▸ Exercise aim:
Where a line below includes the word "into", copy that line.

▸ Data:
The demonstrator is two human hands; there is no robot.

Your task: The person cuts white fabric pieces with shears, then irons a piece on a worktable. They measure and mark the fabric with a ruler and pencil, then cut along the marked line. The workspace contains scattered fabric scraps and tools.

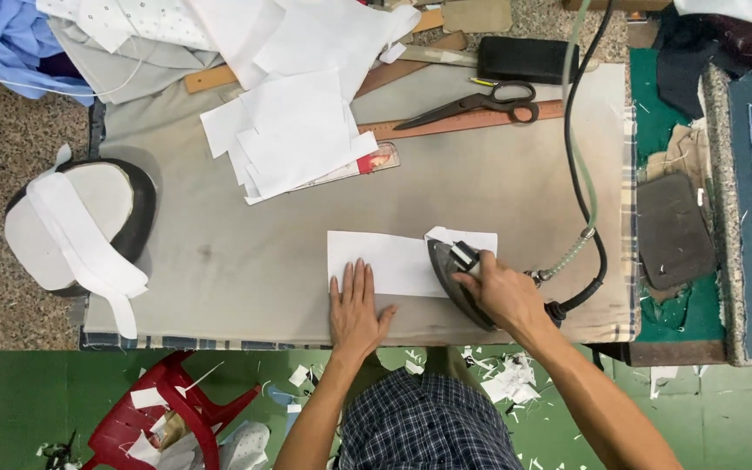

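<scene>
Head view, lower centre of the frame: left hand (355,306) spread flat, pinning the near edge of a white rectangular fabric piece (393,261) on the desk (245,261). Right hand (502,292) wrapped around the handle of a dark iron (454,278), sole on the piece's right end. Best kept gliding slowly, fingers clear of the hot sole, cord (580,174) held aside. Smooth grey padded cover; matt black scissors (480,103) at upper right.
</scene>
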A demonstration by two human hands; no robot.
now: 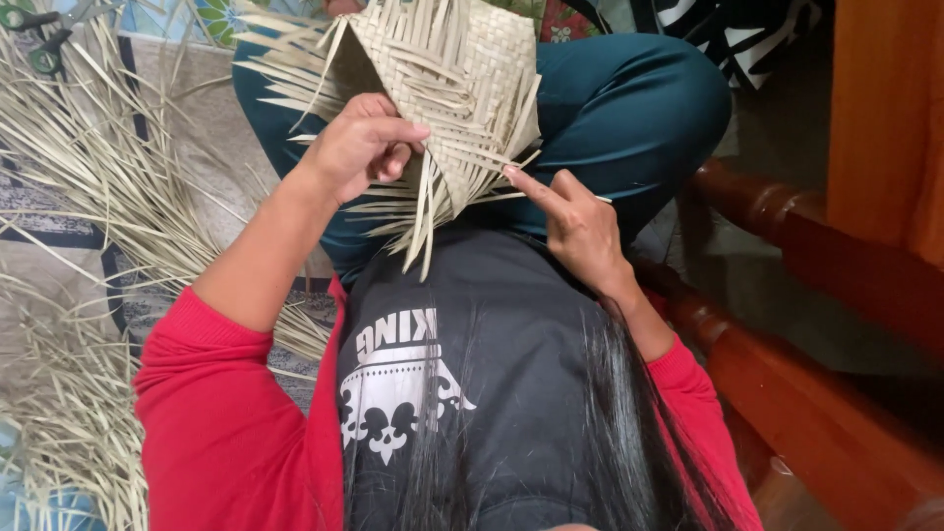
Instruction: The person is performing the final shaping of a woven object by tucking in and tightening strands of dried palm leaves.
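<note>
Over the person's lap, a half-woven mat of pale palm strips (447,79) is held up, its plaited body reaching to the far edge of the view and its loose strip ends fanning out to the left and hanging down toward the near side. At the mat's left side, the left hand (362,146) is curled narrow around the edge, thumb on the front face and fingers tucked behind, so it grips the woven part. On the right, the right hand (575,221) is mostly folded, with its forefinger stretched out and its tip touching the lower right edge of the weave; a thin single strip (580,197) runs across that hand, seemingly pinched between the fingers, though the grip itself is hard to make out. Both arms wear red sleeves (221,413), pushed up on the left forearm. Beneath the mat lie teal trouser legs (629,108), crossed. Left of the person, a heap of loose dried strips (88,187) spreads over a patterned floor covering (157,69). A pair of scissors (34,39) rests at the far left corner. Right of the person runs reddish-brown turned wooden furniture (816,393).
</note>
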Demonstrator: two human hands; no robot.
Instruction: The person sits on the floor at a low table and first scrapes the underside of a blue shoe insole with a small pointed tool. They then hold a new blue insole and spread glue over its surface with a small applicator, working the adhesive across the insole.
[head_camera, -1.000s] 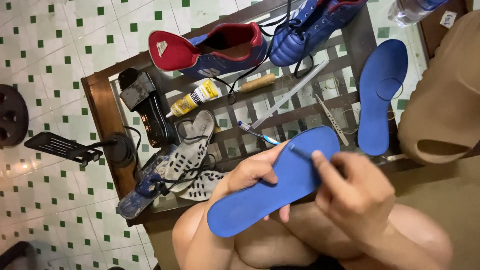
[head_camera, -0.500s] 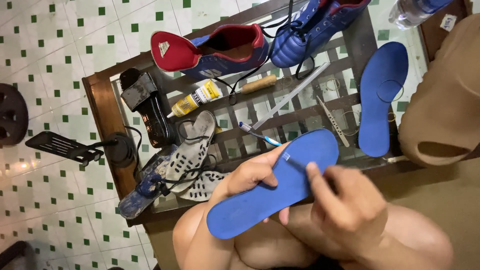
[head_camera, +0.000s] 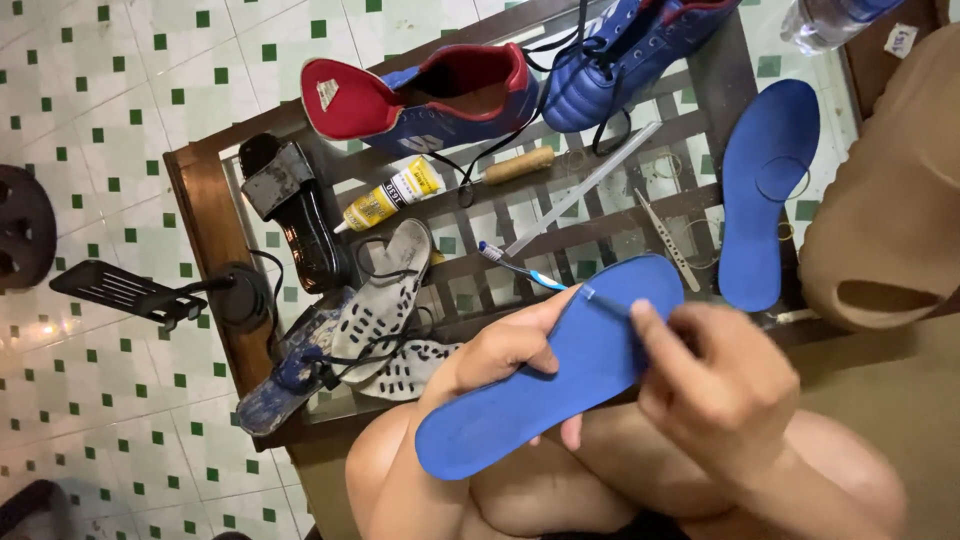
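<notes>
A blue shoe insole (head_camera: 575, 350) rests across my knees. My left hand (head_camera: 505, 352) grips it from below, thumb on its upper edge. My right hand (head_camera: 715, 385) pinches a thin dark tool (head_camera: 608, 303) whose tip touches the insole's surface near the toe end. A second blue insole (head_camera: 765, 185) lies on the glass table at the right. Behind it, a blue and red sports shoe (head_camera: 430, 95) lies on its side, and another blue laced shoe (head_camera: 640, 55) sits further back.
The glass-topped wooden table (head_camera: 205, 225) also holds a yellow glue tube (head_camera: 388, 198), a wooden-handled tool (head_camera: 517, 165), a toothbrush (head_camera: 520, 265), a metal ruler (head_camera: 585, 188), tweezers (head_camera: 668, 240) and worn sandals (head_camera: 385, 300). A tan cushion (head_camera: 890, 200) is at the right.
My right hand and the thin tool have slid a little along the insole toward its middle. The left hand keeps the same grip.
</notes>
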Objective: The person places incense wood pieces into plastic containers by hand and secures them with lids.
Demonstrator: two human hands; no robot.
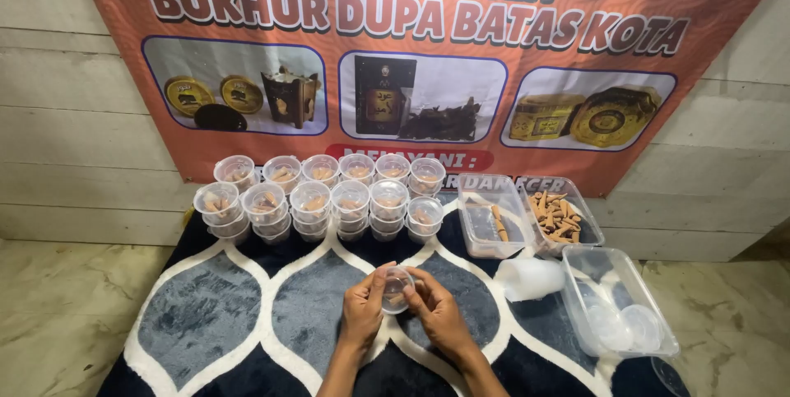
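Stacked clear plastic cups (321, 199) of tan cones line the patterned rug (222, 306). My left hand (363, 308) and right hand (439, 311) pinch one small round lidded cup (397, 287) between them. Right: rectangular clear tubs (619, 298), one holding loose cones (556, 216).

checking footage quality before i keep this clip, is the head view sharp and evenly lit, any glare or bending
Head view: light is soft and even, without hard shadows; both hands, left and right, and the small clear cup they hold look sharp; faint sheen on the stacked lidded cups and the clear tub; the wide lens bows the banner and wall planks toward the edges.
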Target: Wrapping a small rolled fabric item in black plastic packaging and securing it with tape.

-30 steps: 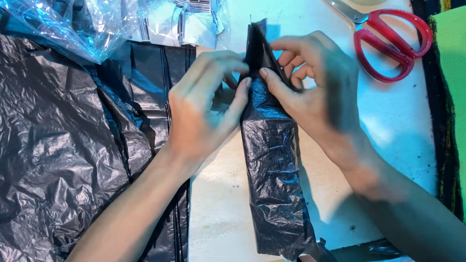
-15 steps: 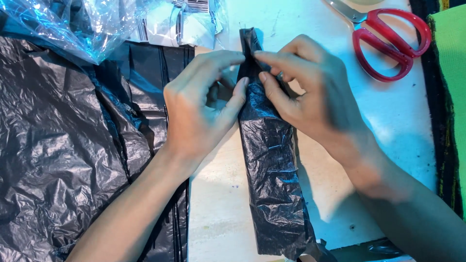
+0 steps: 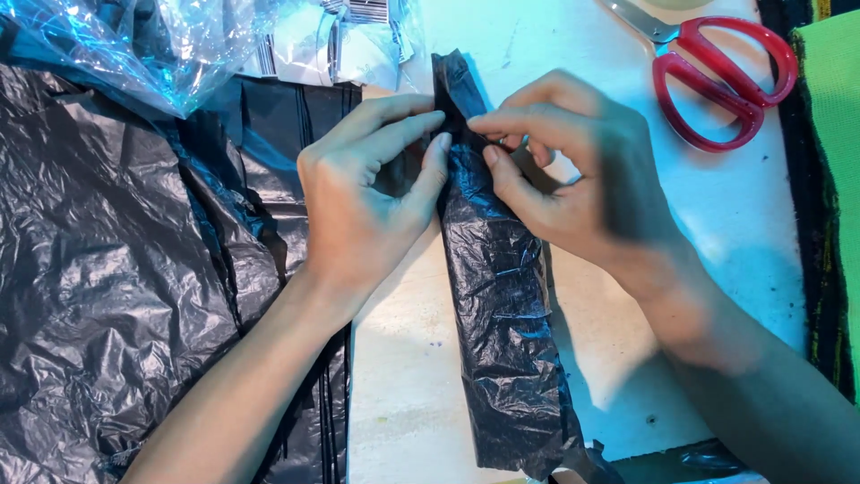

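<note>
Here, the long, narrow folded strip of crinkled black plastic bag (image 3: 502,296) lies on the white tabletop (image 3: 717,233), running from the upper middle of the frame down to the bottom edge, just right of centre. You hold it near its upper end, where a short stub of the folded plastic sticks out above your fingers.

Your left hand (image 3: 367,193) comes in from the lower left, and its fingers (image 3: 394,121) stretch across to the strip's left edge, the thumb pressing the plastic from the side. Your right hand (image 3: 573,170) comes in from the lower right; its thumb and forefinger are closed in a narrow pinch on the same upper part of the strip, fingertip almost meeting the left hand's fingertips. Both hands are thus closed on the plastic, neither spread wide.

To the left, a large sheet of wrinkled black plastic (image 3: 107,296) fills the left third of the frame, and your left forearm lies over its folded edge. Above it, in the upper left corner, a crumpled clear cellophane wrapper (image 3: 152,45) overlaps the black sheet, and beside it at the top edge sits a clear packet with white labels (image 3: 340,45).

In the upper right, a pair of scissors with red handles (image 3: 717,72) lies on the tabletop, well apart from your right hand. Along the right edge, a dark fabric band (image 3: 820,224) borders a bright green surface (image 3: 842,116).
</note>
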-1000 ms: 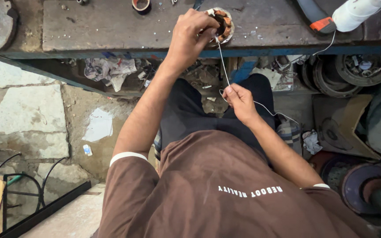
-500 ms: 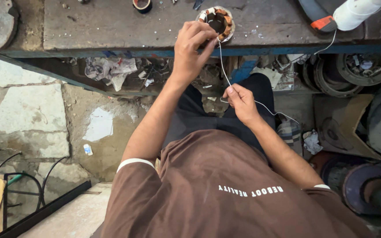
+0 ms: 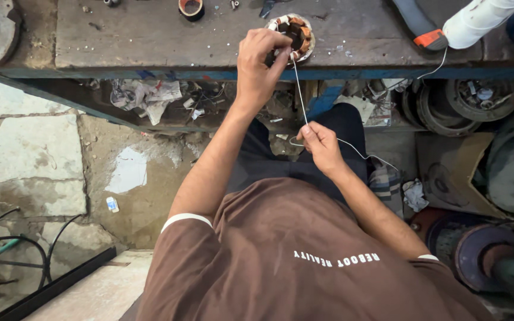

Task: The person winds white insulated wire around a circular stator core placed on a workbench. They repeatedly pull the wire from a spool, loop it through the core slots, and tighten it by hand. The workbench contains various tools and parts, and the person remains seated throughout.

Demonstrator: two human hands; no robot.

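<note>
A round motor stator (image 3: pixel 295 34) at the workbench (image 3: pixel 150 35) edge is gripped by the left hand (image 3: pixel 258 62) with curled fingers. A thin white string (image 3: pixel 300 95) – stretched taut from the stator – is pinched by the right hand (image 3: pixel 319 145) just below, over the lap.

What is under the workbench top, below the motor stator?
Under the workbench top, a lower shelf holds crumpled paper and small scraps. The left hand and forearm cover part below the stator.
</note>
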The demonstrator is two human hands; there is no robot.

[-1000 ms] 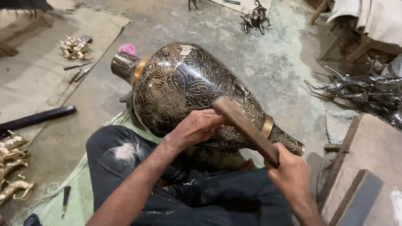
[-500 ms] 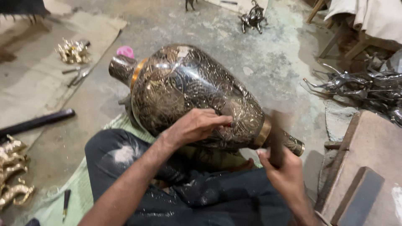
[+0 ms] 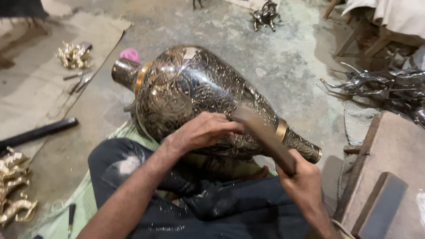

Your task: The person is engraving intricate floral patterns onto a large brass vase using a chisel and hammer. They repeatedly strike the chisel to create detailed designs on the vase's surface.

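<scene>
Gripping the wooden mallet [image 3: 265,135] in my closed right hand [image 3: 303,183], left hand [image 3: 201,132] pinching a hidden tool against the engraved vase [image 3: 199,99] lying across my lap toward 10 o'clock, I risk a glancing blow marring the pattern.

The stick [image 3: 265,135] in the right hand [image 3: 303,186] is smeared by motion, so its upper end against the vase [image 3: 190,97] has no clear outline. The left hand [image 3: 203,130] covers whatever its fingertips pinch there. The vase's underside is hidden behind the lap. At right, the metal figures [image 3: 380,86] run off the frame edge; the brass pieces [image 3: 13,186] at lower left are cut off too. The top-centre figurine [image 3: 265,13] is too small to make out.
</scene>
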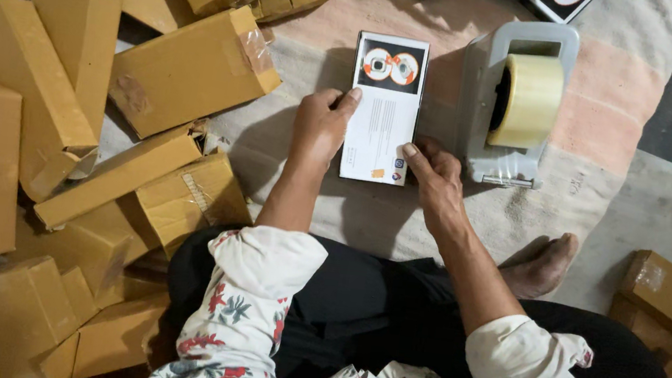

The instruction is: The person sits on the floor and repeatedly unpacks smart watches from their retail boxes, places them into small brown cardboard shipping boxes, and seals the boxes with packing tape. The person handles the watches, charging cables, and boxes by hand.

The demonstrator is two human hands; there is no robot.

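We pinch the white-and-black product box (383, 109) at both long edges, left hand (320, 123) and right hand (432, 173) each with a closed grip, flat on the floor mat (400, 223) beside the tape dispenser (516, 100); best keep it square and steady.

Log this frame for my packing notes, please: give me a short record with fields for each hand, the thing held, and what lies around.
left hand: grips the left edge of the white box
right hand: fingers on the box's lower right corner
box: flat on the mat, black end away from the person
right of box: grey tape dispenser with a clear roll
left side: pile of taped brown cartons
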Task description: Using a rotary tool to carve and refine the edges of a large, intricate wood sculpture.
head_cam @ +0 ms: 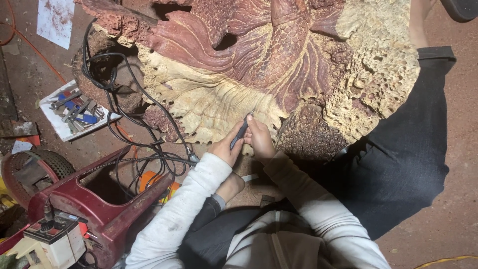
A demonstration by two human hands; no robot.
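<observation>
A large wood carving (279, 60) of red and pale wood, with scales and fin-like folds, fills the upper middle. My left hand (226, 145) and my right hand (260, 137) both grip a thin dark carving tool (240, 133) like a pen. Its tip touches the pale ridged wood at the carving's lower edge. A black cable (144, 99) runs from the tool toward the left. My legs in dark trousers (398, 159) lie to the right of the carving.
A dark red plastic stool (99, 199) lies on its side at lower left, with a small white power unit (52, 241) by it. A white tray of tool bits (74, 110) sits on the dirt floor. A round wire fan guard (30, 172) is at far left.
</observation>
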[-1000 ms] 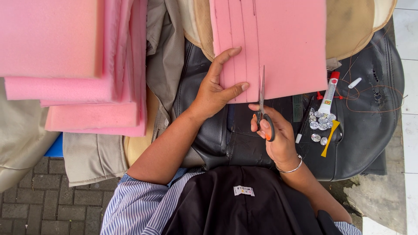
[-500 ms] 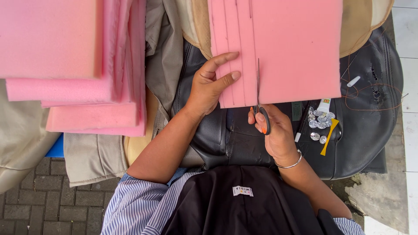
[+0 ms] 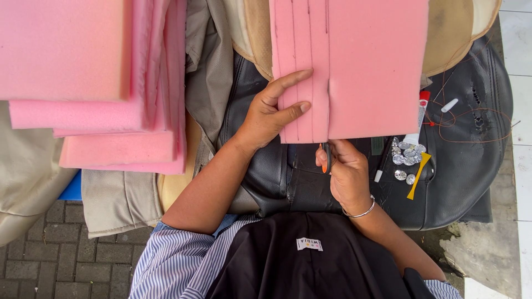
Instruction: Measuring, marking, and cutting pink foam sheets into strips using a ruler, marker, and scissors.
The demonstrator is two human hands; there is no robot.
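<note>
Hands, scissors, pink foam sheet

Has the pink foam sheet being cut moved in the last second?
Yes. The pink foam sheet has slid toward the person, now covering more of the glue tube lying on the black seat cover.
</note>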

▸ Written answer:
Objective: The person places incense wood pieces into plastic containers by hand and secures them with lids.
The instruction is: The person sits on the floor and repeatedly unpacks smart watches from their retail boxes, places them into small brown cardboard shipping boxes, and seals the boxes with packing tape. The person handles the watches, charging cables, and boxes by hand.
Instruction: Measuring, marking, and cutting pink foam sheets into strips using a ruler, marker, and scissors.

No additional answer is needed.